Right idea. Wrong pandemic.
We will indeed bring back better vaccine production, which is a crucial public health asset to inoculate us against foreign blockades to a coronavirus cure.
But, while it didn’t stop him from trying, Trudeau cannot frame his announcement as part of his oft-repeated plan to vaccinate every willing Canadian by the end of September.
He told reporters the arm-ready rollout of the Novavax made-in-Canada vaccine could happen this summer.
Um, no, said his innovation minister an hour later. The factory won’t be finished until summer and certification could take several months before test production begins. Look for injections before the end of the year, several months after the promised vaccination wrap-up.
This leaves our much-ballyhooed domestic vaccine timetable looking like this: Canada will produce the Novavax vaccine by the end of the year IF it passes clinical trials, IF the factory is finished and certified for production, IF it gets Health Canada’s time-consuming approval and IF, by the time it reaches the injection phase to immunize New Year’s Eve celebrations, there’s any lingering demand for it.
Unless this government’s vaccine timetable is a fanciful fabrication, Canadians should be inoculated, unmasked and filling up restaurants by 2022 with COVID-19 set to join the SARS, H1N1, Asian flu lineup as another deadly bug beaten into submission by the power of science.
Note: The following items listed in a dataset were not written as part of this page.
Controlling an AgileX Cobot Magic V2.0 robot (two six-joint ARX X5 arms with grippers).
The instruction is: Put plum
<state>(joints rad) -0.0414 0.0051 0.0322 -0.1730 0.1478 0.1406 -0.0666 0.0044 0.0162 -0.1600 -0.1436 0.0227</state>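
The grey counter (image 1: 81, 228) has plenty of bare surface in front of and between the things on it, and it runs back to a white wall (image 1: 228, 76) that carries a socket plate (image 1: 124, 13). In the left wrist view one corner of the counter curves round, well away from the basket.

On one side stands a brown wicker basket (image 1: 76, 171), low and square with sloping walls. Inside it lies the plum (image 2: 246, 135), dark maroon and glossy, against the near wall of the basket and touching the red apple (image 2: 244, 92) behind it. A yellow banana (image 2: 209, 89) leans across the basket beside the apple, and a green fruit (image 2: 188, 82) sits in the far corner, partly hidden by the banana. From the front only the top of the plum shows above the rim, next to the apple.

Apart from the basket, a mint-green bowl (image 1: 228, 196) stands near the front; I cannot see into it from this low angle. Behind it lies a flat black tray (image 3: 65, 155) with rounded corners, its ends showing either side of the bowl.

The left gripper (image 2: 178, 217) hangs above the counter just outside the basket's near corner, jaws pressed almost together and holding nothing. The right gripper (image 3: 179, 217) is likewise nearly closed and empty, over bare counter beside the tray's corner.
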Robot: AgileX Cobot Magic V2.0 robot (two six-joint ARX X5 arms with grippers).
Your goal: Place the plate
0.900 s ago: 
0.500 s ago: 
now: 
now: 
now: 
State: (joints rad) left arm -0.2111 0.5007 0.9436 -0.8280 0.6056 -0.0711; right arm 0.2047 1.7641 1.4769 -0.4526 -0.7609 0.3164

It could leave our domestic production era dawning in a world awash with vaccines and Canada with 76 million vials of surplus vaccine to be shipped straight from the factory to stockpiling in refrigerated warehouses.
At least in the U.K., as CTV’s Kevin Gallagher pointed out to a ducked answer by the prime minister, they returned to domestic production very quickly and have now vaccinated 14 per cent of their population to Canada hard-stopped at 2.5 per cent.
So let’s call Trudeau’s big Tuesday news what it is: his shot at redemption for a doomed vaccine partnership with an unreliable and hostile China; a channel-changer from a news cycle focused on increasingly shaky foreign contracts; and perhaps a better shot at winning an election if it’s held before the pandemic winds down.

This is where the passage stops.